One Defect, Two Fixes

In A Tale of Two TDDers, I quickly documented what I see as two different defect-fixing behaviors of Test-Driven Development practitioners. I spent all of about ten minutes writing that blog. It generated a lot of interesting discussion, some of which bordered on deep misunderstanding. More detail would have helped. And so I dug through old support emails and version control history to document a real-world defect fix. It comes from Greatest Hits, an eLearning product that my colleagues and I created in 2006 and actively maintain to this day.

In this story, an album refers to one of our skill-building courses on practices like Refactoring, Test-Driven Development, etc. A Compilation represents either an Album or Box Set (collection of albums). Finally, the story refers to support email. Students can ask questions, post comments or report errors directly on any eLearning page. When that happens, emails get sent and then Industrial Logic’s coaches click on links in those support emails and respond to students directly on the Greatest Hits pages.

Those of us who develop the Greatest Hits product primarily pair or mob program, use Test-Driven Development (TDD) to produce most code, refactor liberally, check in to master (we don’t use branches) and deploy/release to production continuously. Our code base has high test coverage, including thousands of valuable, high-speed microtests, over a hundred acceptance tests, under a hundred Selenium tests and, for our continuous deployment safety, a few deployment tests. Yet even with all of this safety, we get the occasional defect. And that brings us to our story.

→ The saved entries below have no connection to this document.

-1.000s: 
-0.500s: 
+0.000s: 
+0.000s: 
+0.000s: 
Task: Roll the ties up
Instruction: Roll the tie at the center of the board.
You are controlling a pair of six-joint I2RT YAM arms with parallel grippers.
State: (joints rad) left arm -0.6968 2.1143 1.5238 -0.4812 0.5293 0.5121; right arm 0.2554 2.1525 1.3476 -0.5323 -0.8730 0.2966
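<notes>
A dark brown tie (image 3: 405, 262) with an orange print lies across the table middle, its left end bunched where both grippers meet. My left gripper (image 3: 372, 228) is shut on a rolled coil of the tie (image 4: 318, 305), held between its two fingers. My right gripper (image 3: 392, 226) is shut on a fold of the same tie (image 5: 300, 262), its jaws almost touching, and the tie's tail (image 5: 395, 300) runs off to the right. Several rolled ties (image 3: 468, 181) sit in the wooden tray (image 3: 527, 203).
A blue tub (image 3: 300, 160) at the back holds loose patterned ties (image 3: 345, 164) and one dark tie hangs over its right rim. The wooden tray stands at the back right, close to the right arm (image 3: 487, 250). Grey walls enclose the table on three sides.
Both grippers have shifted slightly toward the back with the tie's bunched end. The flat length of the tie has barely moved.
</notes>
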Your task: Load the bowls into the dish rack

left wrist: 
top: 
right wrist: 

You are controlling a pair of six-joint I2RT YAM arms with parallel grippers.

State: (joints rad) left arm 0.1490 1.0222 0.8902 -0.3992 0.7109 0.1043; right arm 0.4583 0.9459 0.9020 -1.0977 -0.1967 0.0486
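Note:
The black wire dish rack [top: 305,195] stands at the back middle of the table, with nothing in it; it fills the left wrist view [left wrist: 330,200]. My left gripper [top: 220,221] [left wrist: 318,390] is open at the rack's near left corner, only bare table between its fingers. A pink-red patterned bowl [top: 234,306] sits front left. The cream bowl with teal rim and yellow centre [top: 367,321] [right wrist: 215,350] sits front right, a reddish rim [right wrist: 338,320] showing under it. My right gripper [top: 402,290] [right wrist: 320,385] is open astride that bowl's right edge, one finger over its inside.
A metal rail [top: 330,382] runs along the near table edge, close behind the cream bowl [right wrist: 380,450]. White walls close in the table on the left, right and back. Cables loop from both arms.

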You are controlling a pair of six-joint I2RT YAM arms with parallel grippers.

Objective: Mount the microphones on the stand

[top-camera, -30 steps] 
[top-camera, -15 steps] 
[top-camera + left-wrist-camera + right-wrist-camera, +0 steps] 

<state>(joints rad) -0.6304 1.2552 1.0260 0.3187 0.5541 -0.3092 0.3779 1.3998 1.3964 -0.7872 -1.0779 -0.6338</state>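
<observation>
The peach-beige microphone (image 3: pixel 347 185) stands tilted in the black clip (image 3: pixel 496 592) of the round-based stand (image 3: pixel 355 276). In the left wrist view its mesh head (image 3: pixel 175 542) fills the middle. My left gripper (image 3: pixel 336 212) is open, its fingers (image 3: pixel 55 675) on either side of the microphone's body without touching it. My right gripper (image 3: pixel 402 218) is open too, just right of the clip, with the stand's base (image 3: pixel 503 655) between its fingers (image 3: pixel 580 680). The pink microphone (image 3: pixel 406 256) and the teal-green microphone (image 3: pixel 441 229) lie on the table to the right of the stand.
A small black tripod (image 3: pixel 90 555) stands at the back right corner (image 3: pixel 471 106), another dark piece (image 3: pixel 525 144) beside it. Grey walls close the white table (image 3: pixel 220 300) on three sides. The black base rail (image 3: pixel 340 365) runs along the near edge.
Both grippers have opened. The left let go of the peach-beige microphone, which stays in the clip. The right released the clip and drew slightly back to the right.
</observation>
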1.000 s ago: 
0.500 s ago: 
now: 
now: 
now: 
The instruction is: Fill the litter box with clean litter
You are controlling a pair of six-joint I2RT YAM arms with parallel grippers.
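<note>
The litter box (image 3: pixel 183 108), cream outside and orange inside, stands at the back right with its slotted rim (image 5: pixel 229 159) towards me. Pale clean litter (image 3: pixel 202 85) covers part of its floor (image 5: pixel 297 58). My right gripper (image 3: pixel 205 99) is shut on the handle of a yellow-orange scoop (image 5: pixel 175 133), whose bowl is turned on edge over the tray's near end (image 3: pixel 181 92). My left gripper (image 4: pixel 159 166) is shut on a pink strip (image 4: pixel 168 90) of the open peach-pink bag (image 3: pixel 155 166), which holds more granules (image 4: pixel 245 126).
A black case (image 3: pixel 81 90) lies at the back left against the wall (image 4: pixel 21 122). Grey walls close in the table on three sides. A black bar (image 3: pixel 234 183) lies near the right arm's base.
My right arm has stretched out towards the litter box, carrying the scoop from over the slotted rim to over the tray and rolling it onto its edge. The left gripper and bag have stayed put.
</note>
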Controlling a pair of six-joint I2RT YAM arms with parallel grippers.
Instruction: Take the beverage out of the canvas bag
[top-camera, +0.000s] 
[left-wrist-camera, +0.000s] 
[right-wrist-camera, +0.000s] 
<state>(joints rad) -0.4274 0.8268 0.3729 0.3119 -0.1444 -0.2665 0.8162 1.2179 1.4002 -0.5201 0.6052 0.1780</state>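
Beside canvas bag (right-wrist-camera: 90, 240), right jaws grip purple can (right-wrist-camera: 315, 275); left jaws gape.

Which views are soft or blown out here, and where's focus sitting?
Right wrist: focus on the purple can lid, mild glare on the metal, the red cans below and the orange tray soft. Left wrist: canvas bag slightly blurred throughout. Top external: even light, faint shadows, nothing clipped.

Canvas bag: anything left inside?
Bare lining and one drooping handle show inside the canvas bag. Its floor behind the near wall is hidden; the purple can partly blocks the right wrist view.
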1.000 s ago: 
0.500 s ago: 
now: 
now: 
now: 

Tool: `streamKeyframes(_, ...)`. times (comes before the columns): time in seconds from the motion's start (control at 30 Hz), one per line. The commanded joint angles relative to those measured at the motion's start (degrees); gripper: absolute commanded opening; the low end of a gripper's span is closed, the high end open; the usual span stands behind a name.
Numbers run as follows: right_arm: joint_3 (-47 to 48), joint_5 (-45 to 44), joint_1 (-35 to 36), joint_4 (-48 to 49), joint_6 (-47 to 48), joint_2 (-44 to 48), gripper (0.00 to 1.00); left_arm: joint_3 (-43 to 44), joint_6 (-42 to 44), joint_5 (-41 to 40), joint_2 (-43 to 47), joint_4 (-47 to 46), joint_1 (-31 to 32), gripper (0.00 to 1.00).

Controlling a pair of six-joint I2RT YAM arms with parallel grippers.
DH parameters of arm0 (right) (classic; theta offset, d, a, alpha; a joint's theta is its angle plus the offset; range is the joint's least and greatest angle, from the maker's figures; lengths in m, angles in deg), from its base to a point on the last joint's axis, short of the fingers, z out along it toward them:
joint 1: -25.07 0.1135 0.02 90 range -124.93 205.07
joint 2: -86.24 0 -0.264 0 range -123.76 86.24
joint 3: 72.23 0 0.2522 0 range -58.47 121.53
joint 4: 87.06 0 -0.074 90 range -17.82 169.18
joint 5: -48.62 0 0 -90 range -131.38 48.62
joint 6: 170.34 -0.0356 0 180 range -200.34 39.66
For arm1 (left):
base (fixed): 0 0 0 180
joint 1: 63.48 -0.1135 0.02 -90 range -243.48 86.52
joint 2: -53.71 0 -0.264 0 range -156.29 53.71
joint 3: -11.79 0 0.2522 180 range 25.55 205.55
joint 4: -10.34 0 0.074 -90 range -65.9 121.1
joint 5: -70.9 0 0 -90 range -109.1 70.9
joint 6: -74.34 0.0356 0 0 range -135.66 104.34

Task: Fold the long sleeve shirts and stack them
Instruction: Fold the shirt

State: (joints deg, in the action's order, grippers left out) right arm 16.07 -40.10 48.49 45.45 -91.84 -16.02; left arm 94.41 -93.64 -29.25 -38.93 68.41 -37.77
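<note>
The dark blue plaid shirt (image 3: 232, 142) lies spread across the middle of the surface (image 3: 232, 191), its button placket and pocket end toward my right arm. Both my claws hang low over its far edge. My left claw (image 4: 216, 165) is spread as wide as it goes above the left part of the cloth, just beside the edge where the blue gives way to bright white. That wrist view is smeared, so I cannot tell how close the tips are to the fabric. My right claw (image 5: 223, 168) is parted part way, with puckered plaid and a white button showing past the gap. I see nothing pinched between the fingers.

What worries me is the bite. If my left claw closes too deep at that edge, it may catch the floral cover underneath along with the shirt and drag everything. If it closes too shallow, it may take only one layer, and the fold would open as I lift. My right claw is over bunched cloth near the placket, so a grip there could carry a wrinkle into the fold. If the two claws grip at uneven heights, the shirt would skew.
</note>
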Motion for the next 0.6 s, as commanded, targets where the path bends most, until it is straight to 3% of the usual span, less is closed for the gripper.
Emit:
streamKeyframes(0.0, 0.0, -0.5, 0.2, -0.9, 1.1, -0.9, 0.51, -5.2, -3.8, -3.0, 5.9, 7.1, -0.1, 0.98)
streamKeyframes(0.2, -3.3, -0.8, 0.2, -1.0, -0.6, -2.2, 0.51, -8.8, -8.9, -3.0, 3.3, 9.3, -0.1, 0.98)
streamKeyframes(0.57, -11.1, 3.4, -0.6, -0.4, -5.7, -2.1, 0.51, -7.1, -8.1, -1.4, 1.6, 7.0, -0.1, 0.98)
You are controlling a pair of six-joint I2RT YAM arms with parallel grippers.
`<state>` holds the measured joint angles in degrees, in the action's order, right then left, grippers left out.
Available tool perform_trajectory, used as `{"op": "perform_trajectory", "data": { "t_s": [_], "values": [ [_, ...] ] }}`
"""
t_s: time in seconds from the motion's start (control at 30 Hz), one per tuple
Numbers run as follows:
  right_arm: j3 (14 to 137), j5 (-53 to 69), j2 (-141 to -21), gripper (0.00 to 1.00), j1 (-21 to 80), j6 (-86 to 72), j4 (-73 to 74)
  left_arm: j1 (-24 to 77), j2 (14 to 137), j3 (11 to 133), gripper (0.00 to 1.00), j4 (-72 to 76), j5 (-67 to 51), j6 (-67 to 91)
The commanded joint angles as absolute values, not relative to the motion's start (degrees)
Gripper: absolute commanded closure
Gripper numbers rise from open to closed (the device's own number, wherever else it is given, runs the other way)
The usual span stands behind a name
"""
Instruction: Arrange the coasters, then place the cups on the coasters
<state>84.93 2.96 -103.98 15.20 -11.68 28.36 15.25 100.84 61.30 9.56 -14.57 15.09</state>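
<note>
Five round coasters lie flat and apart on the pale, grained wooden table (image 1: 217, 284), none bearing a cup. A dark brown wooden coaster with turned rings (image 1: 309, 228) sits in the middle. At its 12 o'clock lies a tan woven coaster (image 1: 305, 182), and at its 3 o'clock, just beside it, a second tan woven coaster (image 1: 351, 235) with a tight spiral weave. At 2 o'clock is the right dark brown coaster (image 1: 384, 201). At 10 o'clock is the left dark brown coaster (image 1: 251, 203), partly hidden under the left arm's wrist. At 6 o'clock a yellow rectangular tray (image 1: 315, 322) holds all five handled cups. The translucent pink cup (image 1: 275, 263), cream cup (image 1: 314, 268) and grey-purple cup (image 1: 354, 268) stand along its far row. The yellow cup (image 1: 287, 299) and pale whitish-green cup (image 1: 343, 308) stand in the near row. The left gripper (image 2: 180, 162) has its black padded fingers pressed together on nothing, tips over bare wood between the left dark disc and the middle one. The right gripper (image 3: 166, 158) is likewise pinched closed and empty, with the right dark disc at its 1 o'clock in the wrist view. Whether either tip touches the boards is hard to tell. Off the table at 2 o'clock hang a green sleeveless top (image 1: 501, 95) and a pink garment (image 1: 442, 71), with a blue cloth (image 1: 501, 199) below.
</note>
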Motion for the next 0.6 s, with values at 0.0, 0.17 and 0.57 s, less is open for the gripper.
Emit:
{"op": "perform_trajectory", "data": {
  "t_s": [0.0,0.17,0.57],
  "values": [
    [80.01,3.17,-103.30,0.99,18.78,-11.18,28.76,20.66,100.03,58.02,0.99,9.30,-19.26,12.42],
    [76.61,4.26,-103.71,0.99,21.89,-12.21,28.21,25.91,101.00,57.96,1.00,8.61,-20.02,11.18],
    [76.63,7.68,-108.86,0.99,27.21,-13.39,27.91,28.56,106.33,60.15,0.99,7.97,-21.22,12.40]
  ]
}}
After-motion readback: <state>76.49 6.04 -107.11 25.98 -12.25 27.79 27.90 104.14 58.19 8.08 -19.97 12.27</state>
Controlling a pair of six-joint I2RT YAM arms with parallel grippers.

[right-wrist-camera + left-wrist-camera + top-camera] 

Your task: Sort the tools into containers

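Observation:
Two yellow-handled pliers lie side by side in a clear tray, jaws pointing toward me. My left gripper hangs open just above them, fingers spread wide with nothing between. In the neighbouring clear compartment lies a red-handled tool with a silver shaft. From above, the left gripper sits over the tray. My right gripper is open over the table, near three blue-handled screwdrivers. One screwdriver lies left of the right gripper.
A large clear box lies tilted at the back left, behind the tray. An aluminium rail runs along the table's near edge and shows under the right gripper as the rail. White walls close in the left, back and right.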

On January 2nd, 2013, at 7:50am CST, a support email from a student came in. A few minutes later, Tim, a coach at Industrial Logic, clicked on the support link in an email and went directly to the album page and location of the student’s question. No problems. But when Tim right-clicked on the “My Home” link on the page to open a new tab, he saw our OMG screen with a blank error message:

three people looking confused

At 7:58am, Tim reported the issue to our development email list.

At 8:39am, he documented the sequence that he and Curtis, another IL coach, had taken to reproduce the defect.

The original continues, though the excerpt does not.